Bacağınız zayıfsa baston, görmenizde aksaklık varsa gözlük, iyi duyamıyorsanız işitme aygıtı kullanırsınız... Peki ya olup bitenleri beyniniz doğru algılamıyorsa ne tür bir aygıt kullanmanız gerekir?
Türkiye'de siyaseti sadece "Tayyip Erdoğan takıntısı"na endeksleyerek algılayanlardan söz ediyorum. Düşünün ki bu yaklaşım Adnan Menderes'e, Turgut Özal'a dönük olarak da vardı... Şimdi 2014 yılında bulunduğumuza göre, takıntının şekli ve seslendiricilerinin sosyolojik konumları aynı olsa bile, bazı diğer koşullarının değişmiş olması gerekmez mi? Halkın seçimi ile iktidar olanlara karşı nefrete varan öfkelerle tepki koyan kesimleri, kendilerini bu ülkenin asıl sahipleri zanneden "Cumhuriyet Muhafızları" şeklinde niteleyelim.
Herkes figürandı
Kendilerini ayrıcalıklı ve üstün gören bu kesimler "Oligarşi egemendir" demek çok ayıp kaçacağı için, "Azınlık çoğunluktur" veya "Sandık teferruattır" benzeri safsataları "Uzlaşma kültürü" adı altında oldum olası demokratik sisteme yamamaya çalışırlar. Seçilmiş siyasetçileri aşağılarlar... Seçilmiş siyasetçilere tanınan "İktidar Alanı"nın ne kadar dar olduğunu ve kendileri dahil tüm toplumun, "Derin Devlet"in gözünde figüran konumundan öteye bir anlam taşımadığını görmezler...

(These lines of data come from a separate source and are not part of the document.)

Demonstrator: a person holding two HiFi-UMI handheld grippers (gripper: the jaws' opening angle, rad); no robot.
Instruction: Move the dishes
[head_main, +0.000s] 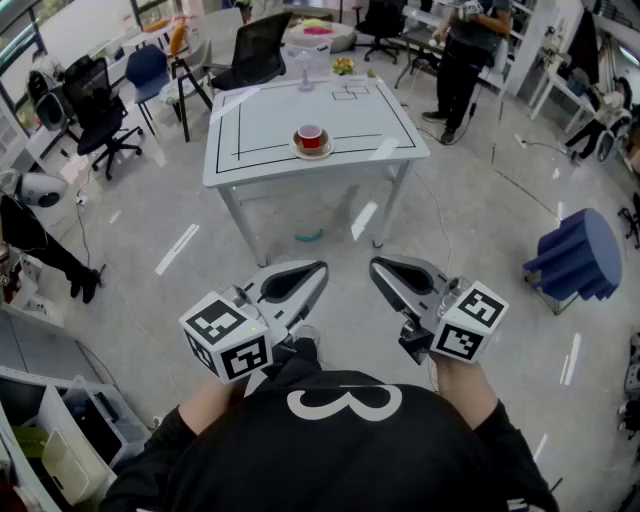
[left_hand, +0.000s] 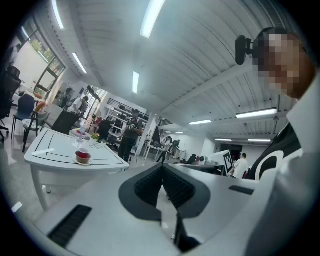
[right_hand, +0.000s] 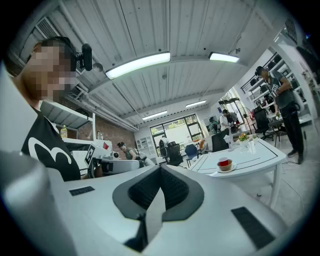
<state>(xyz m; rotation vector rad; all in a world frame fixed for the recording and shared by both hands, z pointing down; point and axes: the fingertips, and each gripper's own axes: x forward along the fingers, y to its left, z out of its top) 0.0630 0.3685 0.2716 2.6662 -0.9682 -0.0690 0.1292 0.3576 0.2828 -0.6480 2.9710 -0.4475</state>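
Note:
A red cup stands on a pale saucer near the front edge of the white table, well ahead of me across open floor. Both grippers are held level close to my chest, side by side. In the head view the left gripper and right gripper both have their jaws together with nothing between them. The left gripper view shows its own tip shut, with the cup far off to the left. In the right gripper view its tip is shut and the cup is far off to the right.
A clear glass and some yellow-green items sit at the table's far side. Black and blue office chairs stand behind and left of it. A person stands at the far right. A blue ribbed object lies on the floor at right.

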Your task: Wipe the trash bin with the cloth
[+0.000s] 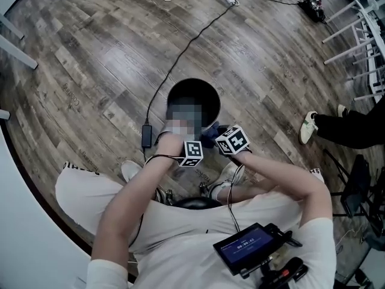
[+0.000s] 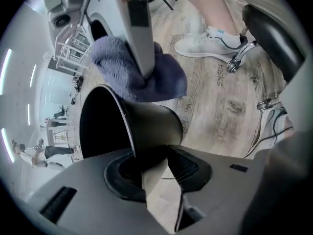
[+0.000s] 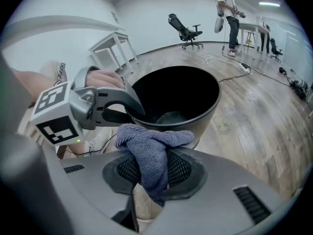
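There sat the trash bin (image 1: 194,82) on the wood floor (image 1: 108,53), left gripper (image 2: 151,154) clamped on its near rim to steady it, and the right gripper (image 3: 151,163), jaws pinching the cloth (image 3: 146,137) just outside that rim, looked best served pressing it flat to the wall in long strokes.

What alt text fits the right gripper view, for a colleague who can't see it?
The right gripper clamps a blue-grey cloth just in front of the open black trash bin on a wood-look floor. At the left, the left gripper grips the bin's near rim; a person and an office chair stand far behind.
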Demonstrator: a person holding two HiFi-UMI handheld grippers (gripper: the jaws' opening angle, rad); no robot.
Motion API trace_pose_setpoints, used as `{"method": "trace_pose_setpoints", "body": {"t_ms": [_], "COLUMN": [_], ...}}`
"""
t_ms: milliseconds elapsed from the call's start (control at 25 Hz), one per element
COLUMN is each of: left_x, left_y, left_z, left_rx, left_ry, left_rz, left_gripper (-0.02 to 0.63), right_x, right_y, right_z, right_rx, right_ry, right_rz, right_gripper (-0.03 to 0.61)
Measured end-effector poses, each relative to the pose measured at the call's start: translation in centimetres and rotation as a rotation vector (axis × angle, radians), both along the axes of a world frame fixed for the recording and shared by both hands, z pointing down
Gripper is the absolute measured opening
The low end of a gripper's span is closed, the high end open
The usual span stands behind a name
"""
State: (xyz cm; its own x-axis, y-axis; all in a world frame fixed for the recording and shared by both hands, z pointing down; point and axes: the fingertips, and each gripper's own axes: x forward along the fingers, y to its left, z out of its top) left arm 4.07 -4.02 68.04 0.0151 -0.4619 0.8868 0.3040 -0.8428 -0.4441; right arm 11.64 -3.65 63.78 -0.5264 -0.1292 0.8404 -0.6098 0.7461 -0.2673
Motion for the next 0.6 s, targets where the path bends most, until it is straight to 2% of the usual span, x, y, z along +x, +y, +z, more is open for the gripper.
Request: {"method": "trace_pose_setpoints", "body": {"t_ms": [240, 600], "left_x": [1.2, 2.2], "left_y": [0.7, 0.8], "left_z": [-0.1, -0.2], "left_rx": [-0.021, -0.065], "left_ry": [0.009, 0.04], "left_rz": [-0.023, -0.071], "left_gripper": [0.127, 0.12], "right_x": [0.2, 0.5], "right_y": [-1.3, -2.0], "right_z": [2.7, 10.3], "right_rx": [0.021, -0.004], "right_ry": [0.044, 0.116], "right_rz": [-0.033, -0.062], "right_gripper": [0.1, 0.1]}}
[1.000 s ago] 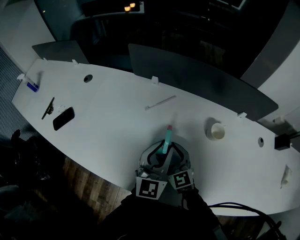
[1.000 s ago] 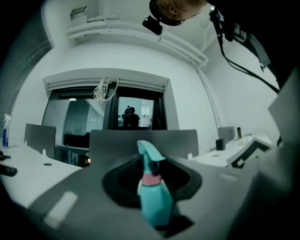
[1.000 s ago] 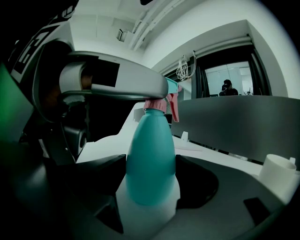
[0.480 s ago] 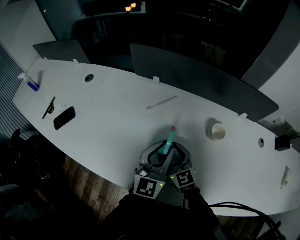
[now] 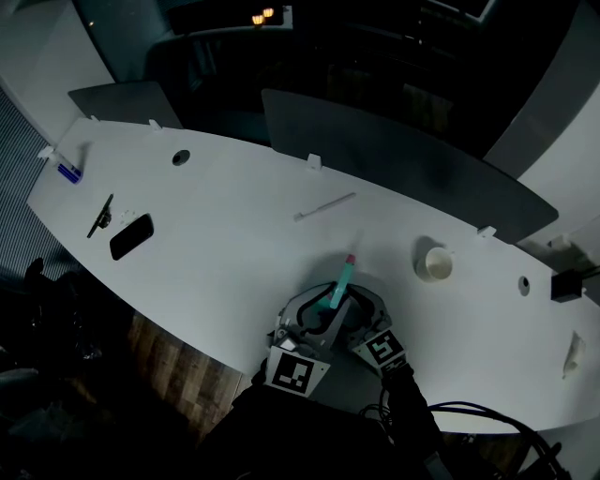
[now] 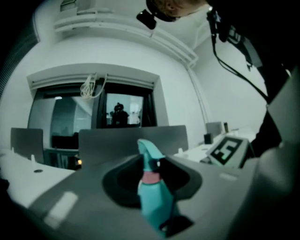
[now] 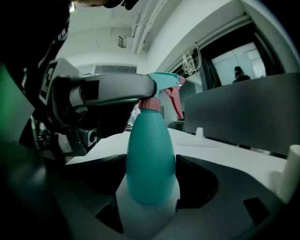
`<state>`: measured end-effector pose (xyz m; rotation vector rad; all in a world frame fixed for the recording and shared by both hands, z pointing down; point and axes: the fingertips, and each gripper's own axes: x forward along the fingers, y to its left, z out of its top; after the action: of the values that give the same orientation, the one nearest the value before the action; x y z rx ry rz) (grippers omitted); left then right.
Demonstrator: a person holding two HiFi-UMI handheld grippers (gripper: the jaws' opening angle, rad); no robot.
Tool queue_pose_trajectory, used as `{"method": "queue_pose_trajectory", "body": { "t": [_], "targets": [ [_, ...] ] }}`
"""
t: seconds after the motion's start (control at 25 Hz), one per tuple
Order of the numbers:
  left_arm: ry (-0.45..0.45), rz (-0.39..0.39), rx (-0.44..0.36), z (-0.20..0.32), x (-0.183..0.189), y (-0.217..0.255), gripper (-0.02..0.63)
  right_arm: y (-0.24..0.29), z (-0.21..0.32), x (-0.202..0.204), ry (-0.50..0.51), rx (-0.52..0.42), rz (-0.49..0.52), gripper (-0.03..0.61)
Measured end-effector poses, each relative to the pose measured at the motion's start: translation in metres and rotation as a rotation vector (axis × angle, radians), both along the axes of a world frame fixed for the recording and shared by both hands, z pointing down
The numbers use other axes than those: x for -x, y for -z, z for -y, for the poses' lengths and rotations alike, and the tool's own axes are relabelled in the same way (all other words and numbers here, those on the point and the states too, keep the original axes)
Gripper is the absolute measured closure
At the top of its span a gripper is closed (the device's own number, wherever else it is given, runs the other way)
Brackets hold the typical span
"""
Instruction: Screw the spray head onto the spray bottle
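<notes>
Hand-held gripper L (image 6: 151, 171), level, clamps spray head (image 7: 165, 80); hand-held gripper R (image 7: 151, 183), angled slightly down, grips bottle (image 7: 150, 150).

A long white worktop (image 5: 225, 216) curves across a dim room. Dark grey divider panels (image 5: 394, 155) stand along its far edge, with small white clips (image 5: 312, 160) at their feet. Below its near edge lies a wood-plank floor (image 5: 178, 366). Beyond the panels all is dark, save small orange lights (image 5: 261, 15). In the left gripper view, white walls (image 6: 220, 93) frame a dark window (image 6: 70, 126).
</notes>
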<state>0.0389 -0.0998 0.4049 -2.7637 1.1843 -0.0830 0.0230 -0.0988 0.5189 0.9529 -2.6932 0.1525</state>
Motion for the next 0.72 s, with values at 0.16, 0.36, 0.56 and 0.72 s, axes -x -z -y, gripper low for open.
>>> {"method": "queue_pose_trajectory", "body": {
  "t": [0.16,0.36,0.56,0.72],
  "targets": [
    [-0.038,-0.022,0.033,-0.005,0.005,-0.003,0.503,-0.001,-0.006,0.005,0.248,0.080,0.043,0.239],
    [0.023,0.003,0.009,-0.009,0.006,-0.003,0.503,0.012,-0.011,-0.007,0.013,0.038,0.066,0.238],
    [0.151,-0.007,-0.016,-0.009,0.010,-0.001,0.503,0.030,-0.018,0.000,-0.364,-0.098,0.127,0.240],
    [0.107,-0.049,0.003,-0.009,0.012,0.000,0.503,0.031,-0.016,0.002,-0.276,-0.087,0.190,0.288]
  ]
}}
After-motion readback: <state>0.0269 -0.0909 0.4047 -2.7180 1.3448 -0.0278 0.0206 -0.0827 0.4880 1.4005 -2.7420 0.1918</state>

Son dönemde "Derin Devlet"in seçilmişlere karşı en etkili müdahale araçlarından biri olan "Askeri Vesayet" devre dışı bırakıldı. Ama Derin Devletin siyasete müdahale araçlarından bir diğeri olan "Yargı Vesayeti" ise, özünde nitelik değiştirerek etkinliğini sürdürmekte... Ve "Derin Devlet"in yerinde de "Paralel Devlet" var.
Eli silahlı kuvvetler
Kemalist ideolojinin sahipleri yerine Gülen örgütüne bağlı figürler, şu anda yargı erkinin kilit noktalarındalar... Kısacası kendilerini Kemalist, solcu, milliyetçi veya ayrıcalıklı kentsoylu olarak gören ve "Tayyip Erdoğan olmasın da ne olursa olsun" diyen "Cumhuriyet Muhafızları Koalisyonu" içindeki kesimler, şu anda Pensilvanya'dan yönetilen "Paralel Devlet"in güdümündeki figüranlar konumundalar... Bu "Paralel Devlet" yapılanmasına destek veren eli silahlı kuvvetler ise, Kürt Barışı'nı sabote etmeye çalışan PKK'nın Öcalan karşıtı kanatları ile, kentleri şiddete boğmaya çalışan DHKPC benzeri örgütlerdir...
Alternatif Gülen mi?
Kendilerini "Gezi Ruhu"nda bulan kayıt dışı siyasetin aktörleri ve figüranları "Tayyip Erdoğan olmasın da Fethullah Gülen olsun" deseler, zamanın gerçeklerini daha doğru yansıtmış olurlar kısacası...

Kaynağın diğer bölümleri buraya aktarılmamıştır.